No que se refere à limitação do Poder de Tributar, é possível afirmar que o aumento da alíquota do Imposto sobre Propriedade Predial e Territorial Urbana publicado em 10/09/2022, somente pode ter a cobrança iniciada em:
- A)10/12/2022.
Errada, porque 10/12/2022 até atende à noventena, mas ainda está no mesmo exercício financeiro da publicação, violando a anterioridade anual.
- B)01/01/2023.
Certa, pois o IPTU deve respeitar a anterioridade anual e a noventena, então a cobrança só pode começar em 01/01/2023.
- C)10/09/2023.
Errada, porque a espera de um ano não é a regra aqui; além disso, a cobrança já poderia iniciar antes de 10/09/2023 se não houvesse a trava anual.
- D)01/01/2024.
Errada, porque 01/01/2024 posterga além do necessário; a Constituição exige o próximo exercício, e não o ano seguinte ao próximo.
Gabarito: B
Quando o assunto é aumento de tributo, você precisa lembrar de duas travas da Constituição: a anterioridade anual e a noventena.
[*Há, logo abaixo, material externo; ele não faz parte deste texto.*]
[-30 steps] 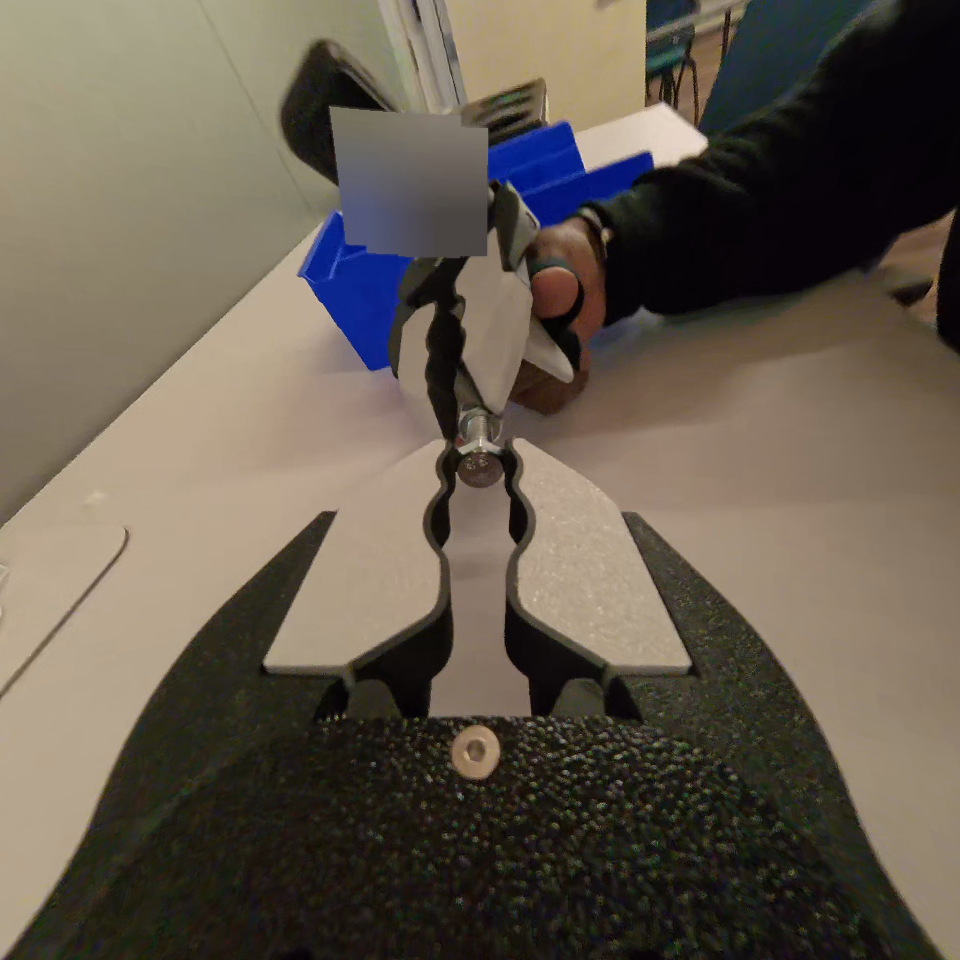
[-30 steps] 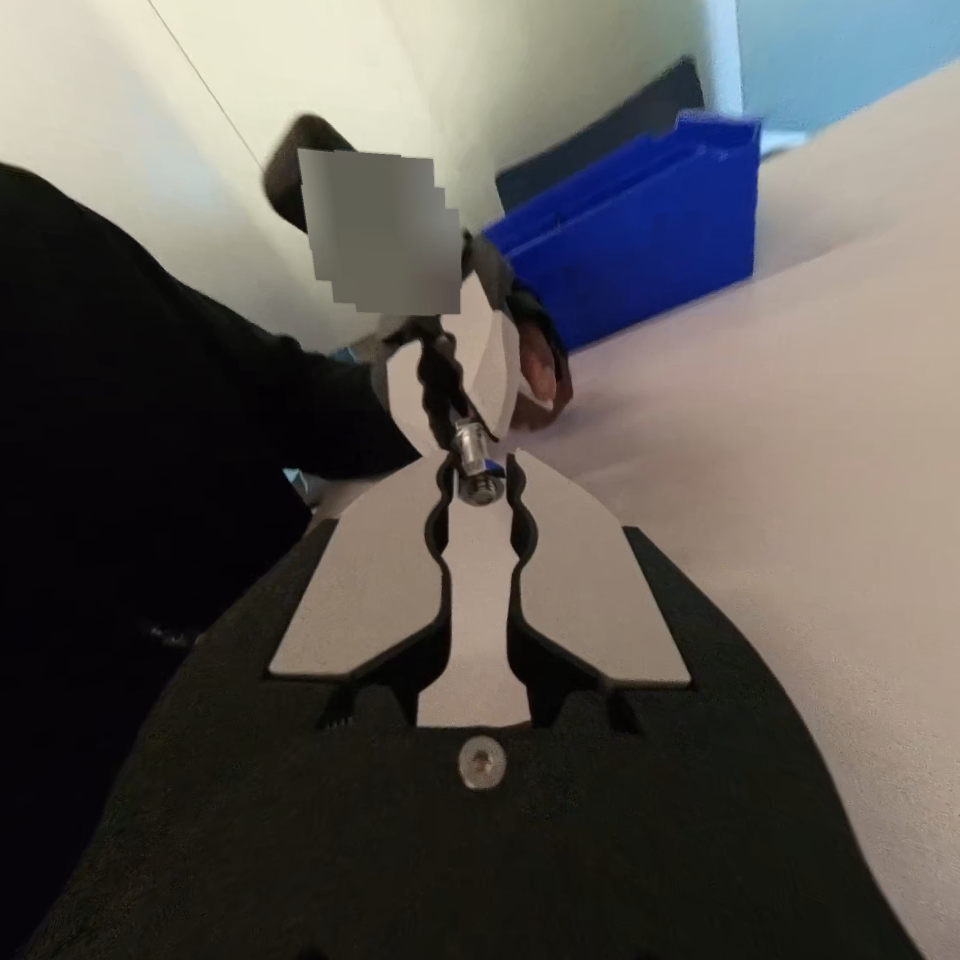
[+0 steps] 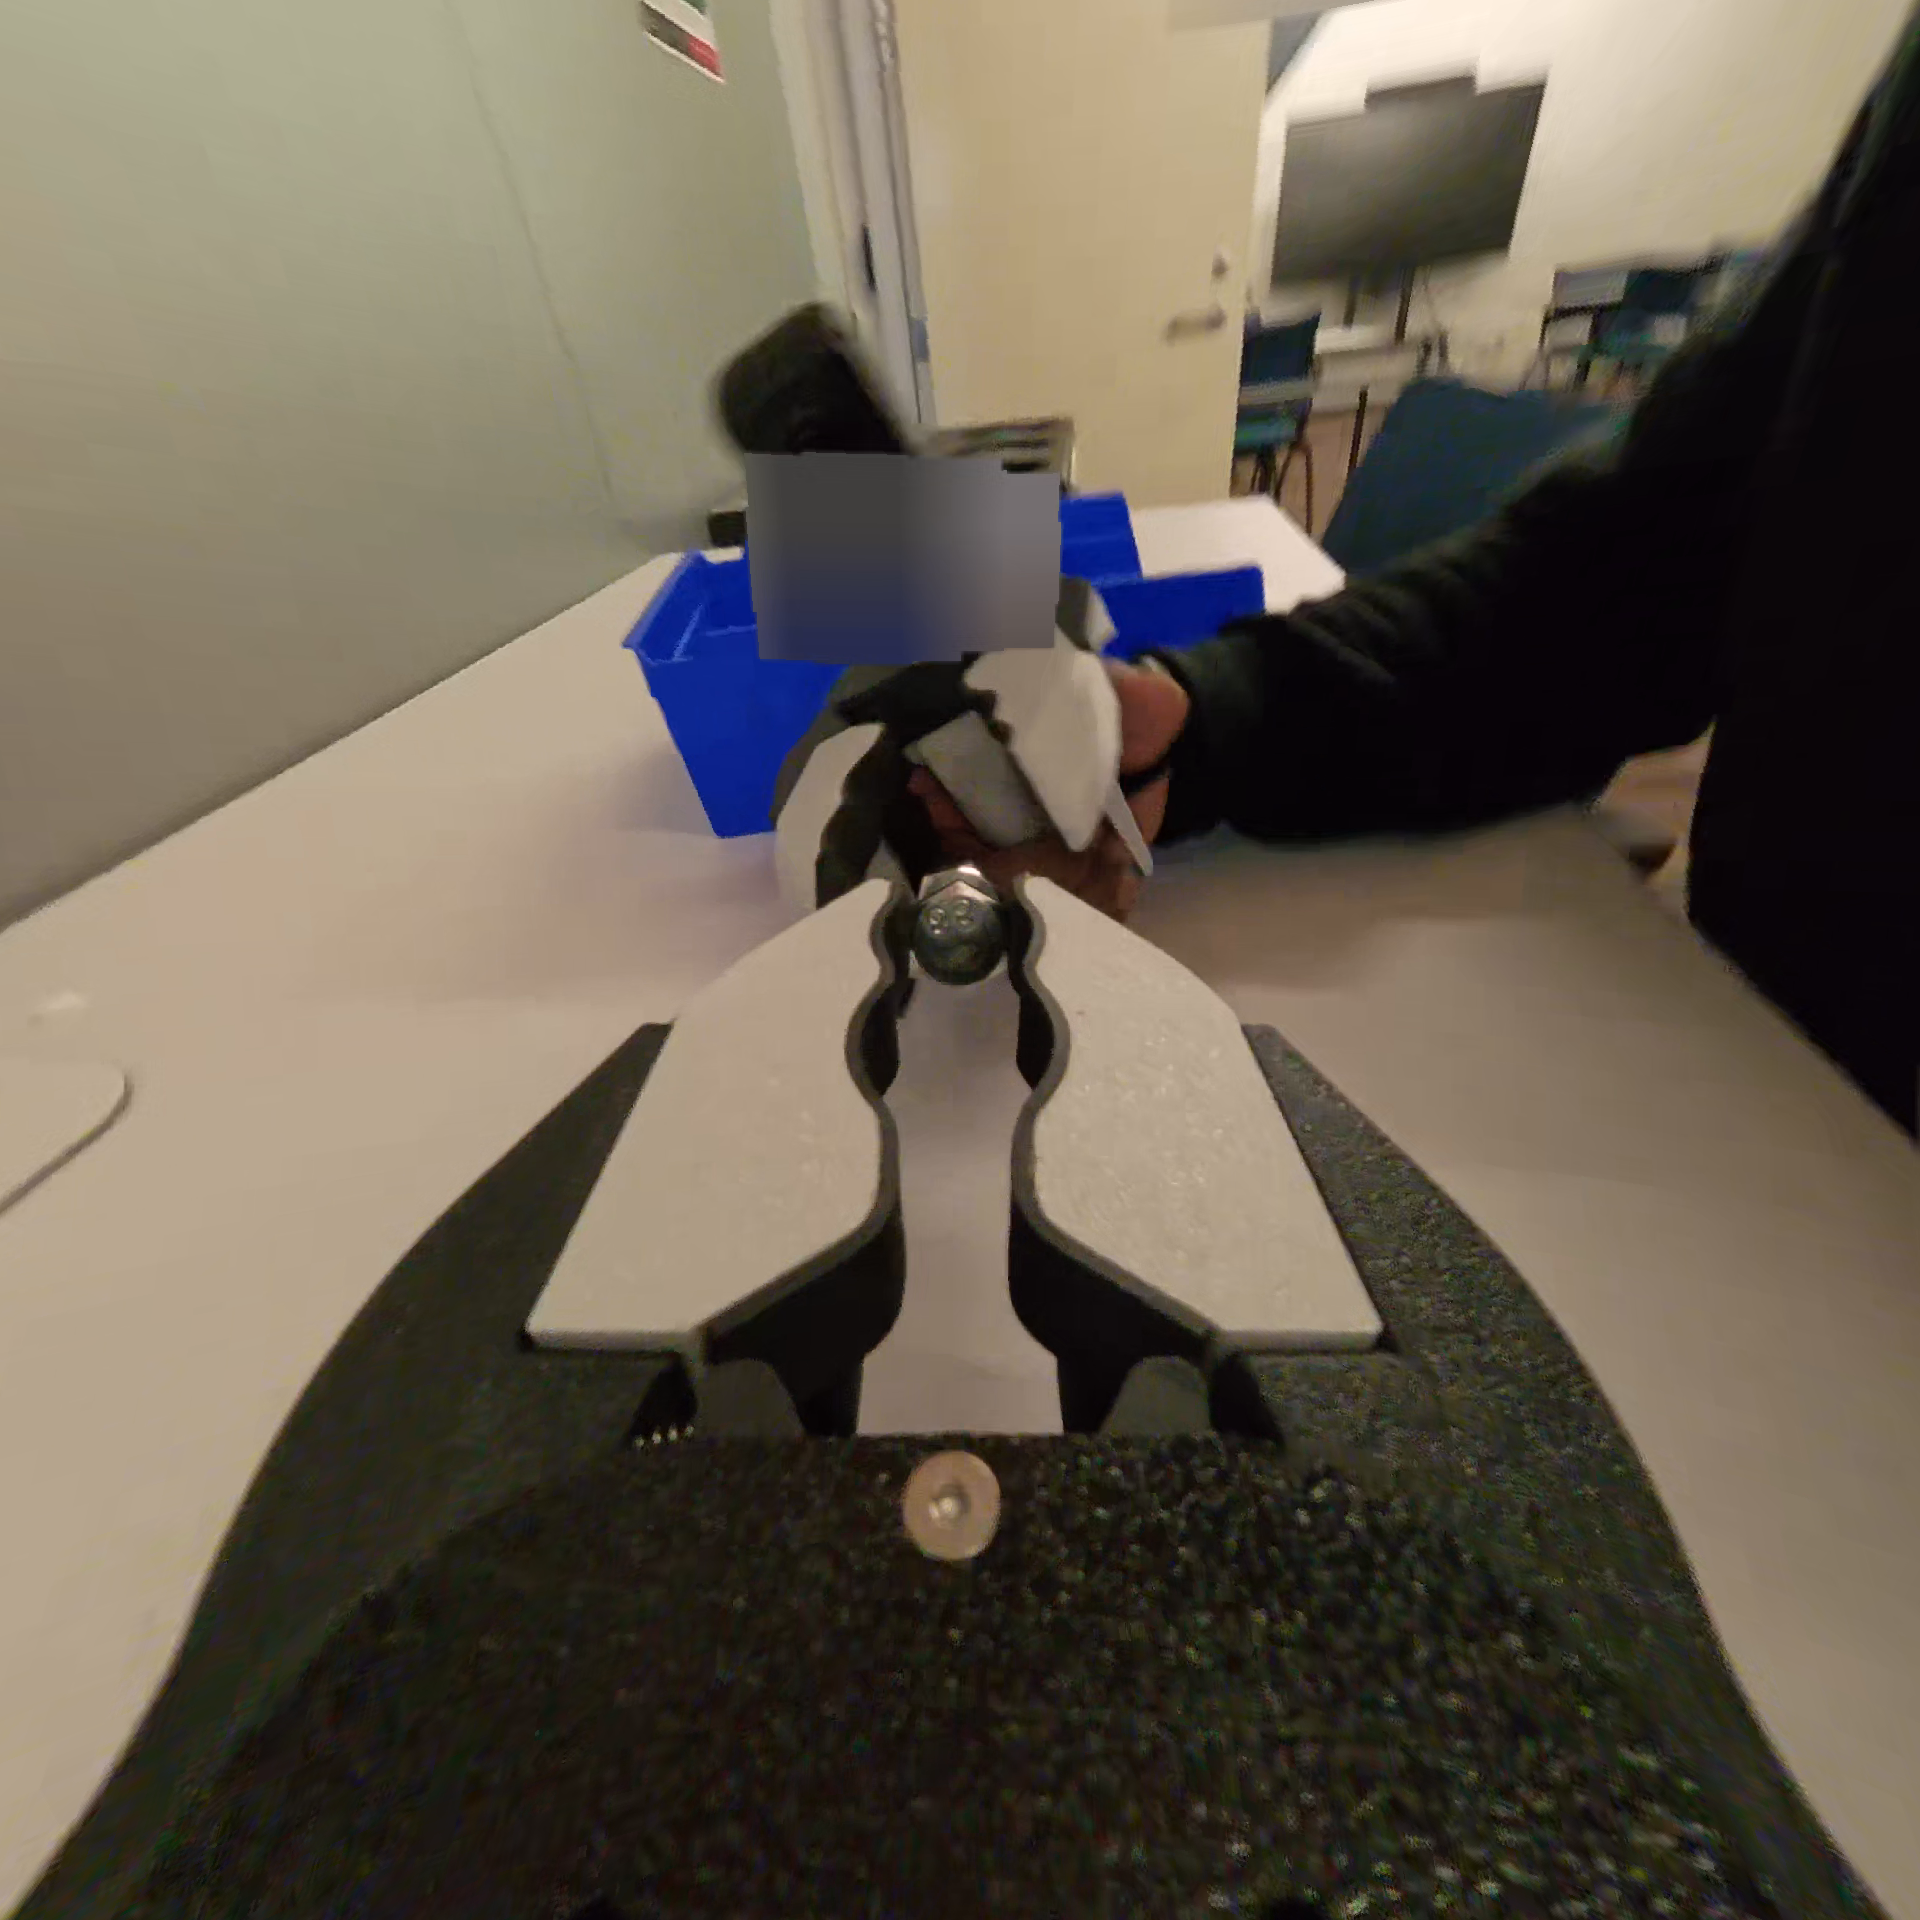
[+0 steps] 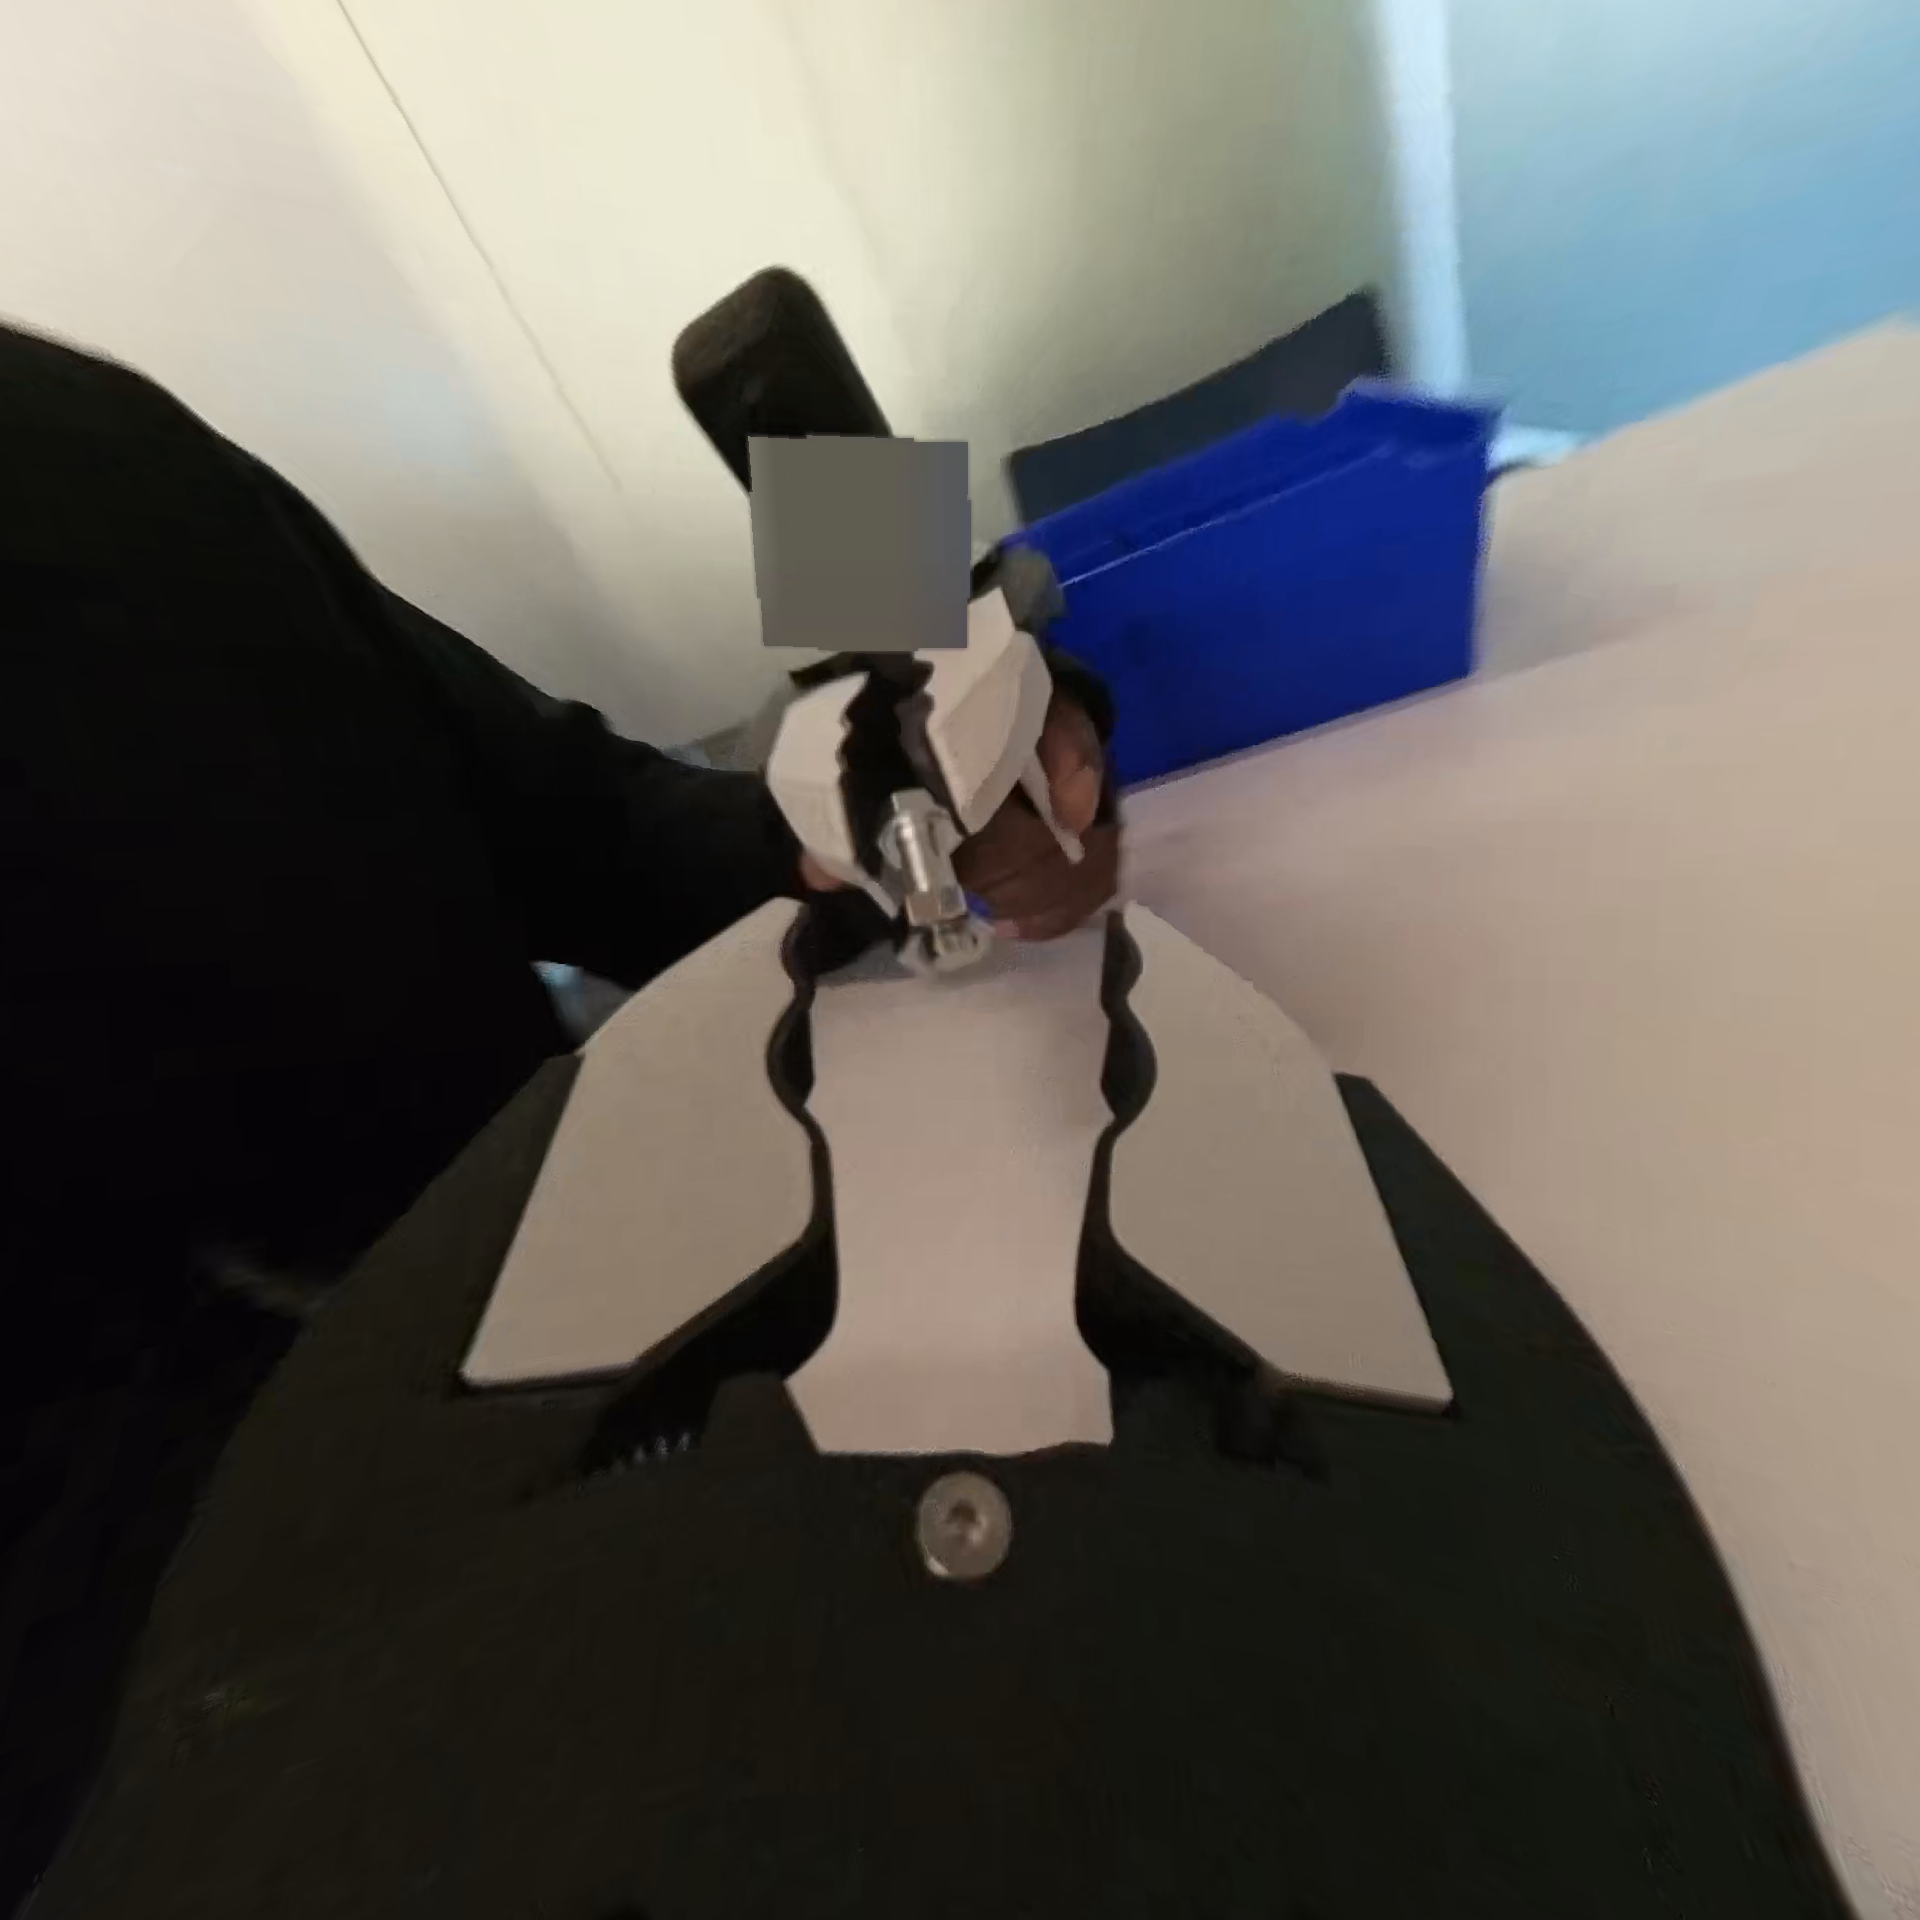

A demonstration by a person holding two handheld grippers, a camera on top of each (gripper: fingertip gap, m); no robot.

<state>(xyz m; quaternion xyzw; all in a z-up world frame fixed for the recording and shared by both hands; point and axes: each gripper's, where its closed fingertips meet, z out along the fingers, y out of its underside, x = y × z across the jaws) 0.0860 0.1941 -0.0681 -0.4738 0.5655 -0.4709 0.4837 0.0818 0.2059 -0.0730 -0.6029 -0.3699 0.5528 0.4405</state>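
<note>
1. Bolt (image 3: 954, 935): silver, hex-headed, clamped at the tip of the left hand-held gripper (image 3: 956, 925). Both fingertips press its sides, and its head faces that gripper's camera.
2. Nut (image 4: 935, 906): sits on the bolt's shank beyond the left fingertips, toward the right hand-held gripper. How far it is threaded on cannot be told.
3. Right hand-held gripper (image 4: 951, 935): fingers spread wide and holding nothing. The bolt's far end lies between its tips, nearer the left finger, with no pad pressing on it.
4. Judgement: bolt and nut look joined, the right side has let go, and the left side alone carries the piece.
5. Blue bin (image 3: 727, 717): on the counter (image 3: 312, 935) beyond both hand-held grippers, against the wall.
</note>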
A regra está no art. 150, III, "b" e "c", da CF: a cobrança só pode começar no exercício financeiro seguinte e depois de decorridos 90 dias da publicação da lei que aumentou o tributo. Em concurso, isso costuma aparecer como uma pequena pegadinha de calendário. No IPTU, essas duas limitações valem normalmente. Como a lei que aumentou a alíquota foi publicada em 10/09/2022, os 90 dias até se completam em dezembro de 2022, mas isso não basta. Ainda falta respeitar a anterioridade anual, que impede a cobrança no mesmo exercício de 2022. Por isso, a cobrança só pode ser iniciada em 01/01/2023. Não é uma conta de data qualquer: aqui prevalece a regra de que o tributo só entra em vigor na prática no ano seguinte, desde que já tenham passado os 90 dias. É a dupla proteção do contribuinte funcionando direitinho, sem pressa do Fisco.